» **Try it**
For every line in the records that has the word "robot", make a copy.

(Beginning of Supplied records)

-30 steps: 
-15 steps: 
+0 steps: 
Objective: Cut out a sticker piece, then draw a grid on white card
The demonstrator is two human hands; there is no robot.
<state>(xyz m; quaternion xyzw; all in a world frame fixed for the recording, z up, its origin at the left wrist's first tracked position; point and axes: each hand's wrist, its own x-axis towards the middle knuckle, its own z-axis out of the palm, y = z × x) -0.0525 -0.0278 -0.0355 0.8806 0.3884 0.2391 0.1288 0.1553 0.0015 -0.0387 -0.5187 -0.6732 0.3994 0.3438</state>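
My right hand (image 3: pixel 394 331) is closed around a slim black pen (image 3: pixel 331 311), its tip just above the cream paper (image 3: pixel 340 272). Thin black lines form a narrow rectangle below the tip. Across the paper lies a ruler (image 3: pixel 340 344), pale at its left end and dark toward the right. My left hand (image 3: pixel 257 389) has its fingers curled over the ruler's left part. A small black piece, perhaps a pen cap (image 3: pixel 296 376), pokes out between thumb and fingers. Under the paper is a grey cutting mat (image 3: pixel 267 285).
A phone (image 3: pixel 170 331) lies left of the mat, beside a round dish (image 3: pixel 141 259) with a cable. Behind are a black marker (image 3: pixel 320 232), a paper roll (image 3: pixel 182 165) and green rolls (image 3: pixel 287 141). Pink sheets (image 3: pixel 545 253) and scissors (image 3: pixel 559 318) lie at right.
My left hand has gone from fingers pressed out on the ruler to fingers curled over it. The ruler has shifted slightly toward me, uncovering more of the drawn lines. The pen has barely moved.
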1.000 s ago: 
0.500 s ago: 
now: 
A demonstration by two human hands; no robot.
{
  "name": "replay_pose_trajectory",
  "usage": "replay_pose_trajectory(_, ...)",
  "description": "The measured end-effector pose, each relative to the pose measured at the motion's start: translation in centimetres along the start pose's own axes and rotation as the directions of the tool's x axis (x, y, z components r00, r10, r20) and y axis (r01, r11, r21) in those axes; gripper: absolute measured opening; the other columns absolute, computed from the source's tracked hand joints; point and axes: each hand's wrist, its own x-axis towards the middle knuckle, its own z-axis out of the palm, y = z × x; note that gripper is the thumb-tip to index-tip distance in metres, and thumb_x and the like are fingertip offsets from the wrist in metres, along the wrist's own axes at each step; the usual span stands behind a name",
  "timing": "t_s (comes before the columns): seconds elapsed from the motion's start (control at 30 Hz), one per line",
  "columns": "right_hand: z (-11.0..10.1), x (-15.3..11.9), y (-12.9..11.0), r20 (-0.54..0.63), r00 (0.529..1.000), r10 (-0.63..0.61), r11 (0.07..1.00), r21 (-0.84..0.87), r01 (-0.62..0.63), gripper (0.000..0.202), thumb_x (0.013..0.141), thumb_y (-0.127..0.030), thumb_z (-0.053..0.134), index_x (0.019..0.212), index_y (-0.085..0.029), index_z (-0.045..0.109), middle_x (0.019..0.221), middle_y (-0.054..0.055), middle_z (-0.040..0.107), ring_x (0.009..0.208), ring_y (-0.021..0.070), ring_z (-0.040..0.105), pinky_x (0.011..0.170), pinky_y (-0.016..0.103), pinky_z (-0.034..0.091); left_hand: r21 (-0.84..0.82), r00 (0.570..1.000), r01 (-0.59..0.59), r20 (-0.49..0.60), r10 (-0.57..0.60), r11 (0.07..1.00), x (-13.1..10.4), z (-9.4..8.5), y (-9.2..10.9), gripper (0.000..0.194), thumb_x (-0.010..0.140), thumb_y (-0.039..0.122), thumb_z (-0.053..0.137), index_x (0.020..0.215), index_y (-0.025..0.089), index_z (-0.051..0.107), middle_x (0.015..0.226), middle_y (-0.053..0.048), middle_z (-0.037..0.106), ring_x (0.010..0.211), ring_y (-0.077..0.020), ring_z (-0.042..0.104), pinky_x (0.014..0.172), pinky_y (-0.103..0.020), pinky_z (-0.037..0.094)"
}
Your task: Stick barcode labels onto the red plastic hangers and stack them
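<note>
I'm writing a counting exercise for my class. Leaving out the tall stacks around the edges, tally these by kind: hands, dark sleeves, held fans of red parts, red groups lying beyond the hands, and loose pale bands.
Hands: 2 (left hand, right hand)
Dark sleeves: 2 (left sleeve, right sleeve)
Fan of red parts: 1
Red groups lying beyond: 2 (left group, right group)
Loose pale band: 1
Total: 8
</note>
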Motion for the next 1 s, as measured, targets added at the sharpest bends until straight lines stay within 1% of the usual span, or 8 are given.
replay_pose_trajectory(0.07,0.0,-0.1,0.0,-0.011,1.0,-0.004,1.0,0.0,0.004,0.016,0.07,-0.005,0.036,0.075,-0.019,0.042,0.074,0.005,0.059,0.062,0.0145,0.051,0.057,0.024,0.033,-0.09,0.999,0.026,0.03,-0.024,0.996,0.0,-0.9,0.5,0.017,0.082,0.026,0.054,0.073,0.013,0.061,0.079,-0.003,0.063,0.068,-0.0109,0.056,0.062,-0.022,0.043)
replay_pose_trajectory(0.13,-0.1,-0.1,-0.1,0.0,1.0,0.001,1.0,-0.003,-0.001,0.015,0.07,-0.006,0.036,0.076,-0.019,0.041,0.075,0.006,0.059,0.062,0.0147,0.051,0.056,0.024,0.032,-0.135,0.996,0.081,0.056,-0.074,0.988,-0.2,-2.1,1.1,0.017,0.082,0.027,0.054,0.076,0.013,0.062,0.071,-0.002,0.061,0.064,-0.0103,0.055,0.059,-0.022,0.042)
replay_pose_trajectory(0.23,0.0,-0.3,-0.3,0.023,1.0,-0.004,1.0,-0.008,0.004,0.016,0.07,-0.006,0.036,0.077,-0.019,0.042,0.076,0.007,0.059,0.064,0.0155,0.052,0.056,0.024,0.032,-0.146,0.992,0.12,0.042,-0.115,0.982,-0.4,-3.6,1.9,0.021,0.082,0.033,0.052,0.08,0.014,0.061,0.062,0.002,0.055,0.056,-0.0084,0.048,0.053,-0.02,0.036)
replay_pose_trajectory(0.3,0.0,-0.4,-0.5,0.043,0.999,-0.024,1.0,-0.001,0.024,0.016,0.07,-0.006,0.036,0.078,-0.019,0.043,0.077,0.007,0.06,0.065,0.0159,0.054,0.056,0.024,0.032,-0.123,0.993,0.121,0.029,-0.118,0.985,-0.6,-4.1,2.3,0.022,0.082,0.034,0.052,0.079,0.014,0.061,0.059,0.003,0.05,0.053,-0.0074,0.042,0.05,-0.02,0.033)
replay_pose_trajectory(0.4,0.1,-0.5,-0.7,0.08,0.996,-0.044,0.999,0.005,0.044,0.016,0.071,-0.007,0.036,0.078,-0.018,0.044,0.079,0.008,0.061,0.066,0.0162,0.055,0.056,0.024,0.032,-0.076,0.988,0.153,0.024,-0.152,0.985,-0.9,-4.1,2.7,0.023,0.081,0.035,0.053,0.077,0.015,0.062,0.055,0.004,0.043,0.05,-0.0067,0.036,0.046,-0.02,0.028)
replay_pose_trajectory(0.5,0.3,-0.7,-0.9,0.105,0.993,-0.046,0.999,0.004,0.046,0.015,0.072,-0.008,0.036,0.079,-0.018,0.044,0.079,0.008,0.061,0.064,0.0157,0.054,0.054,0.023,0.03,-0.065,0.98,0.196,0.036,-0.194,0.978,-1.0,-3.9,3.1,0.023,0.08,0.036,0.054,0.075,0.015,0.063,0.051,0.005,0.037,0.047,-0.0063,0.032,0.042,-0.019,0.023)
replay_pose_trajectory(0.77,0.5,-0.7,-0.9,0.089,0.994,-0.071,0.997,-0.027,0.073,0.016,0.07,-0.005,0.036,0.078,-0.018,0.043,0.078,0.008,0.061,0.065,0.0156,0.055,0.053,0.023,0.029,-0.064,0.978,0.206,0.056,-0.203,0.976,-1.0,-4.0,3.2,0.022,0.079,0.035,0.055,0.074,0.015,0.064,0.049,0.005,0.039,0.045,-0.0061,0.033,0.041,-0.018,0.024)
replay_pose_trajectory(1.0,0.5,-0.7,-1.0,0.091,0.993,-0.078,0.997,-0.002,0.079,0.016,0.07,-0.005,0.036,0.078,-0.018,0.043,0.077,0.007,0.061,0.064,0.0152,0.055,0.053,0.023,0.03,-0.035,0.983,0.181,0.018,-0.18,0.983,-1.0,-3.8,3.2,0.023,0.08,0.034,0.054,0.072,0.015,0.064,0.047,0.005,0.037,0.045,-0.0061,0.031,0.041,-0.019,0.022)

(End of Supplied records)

» **Reply to the task**
The demonstrator is two human hands; there is no robot.
A demonstration by two human hands; no robot.

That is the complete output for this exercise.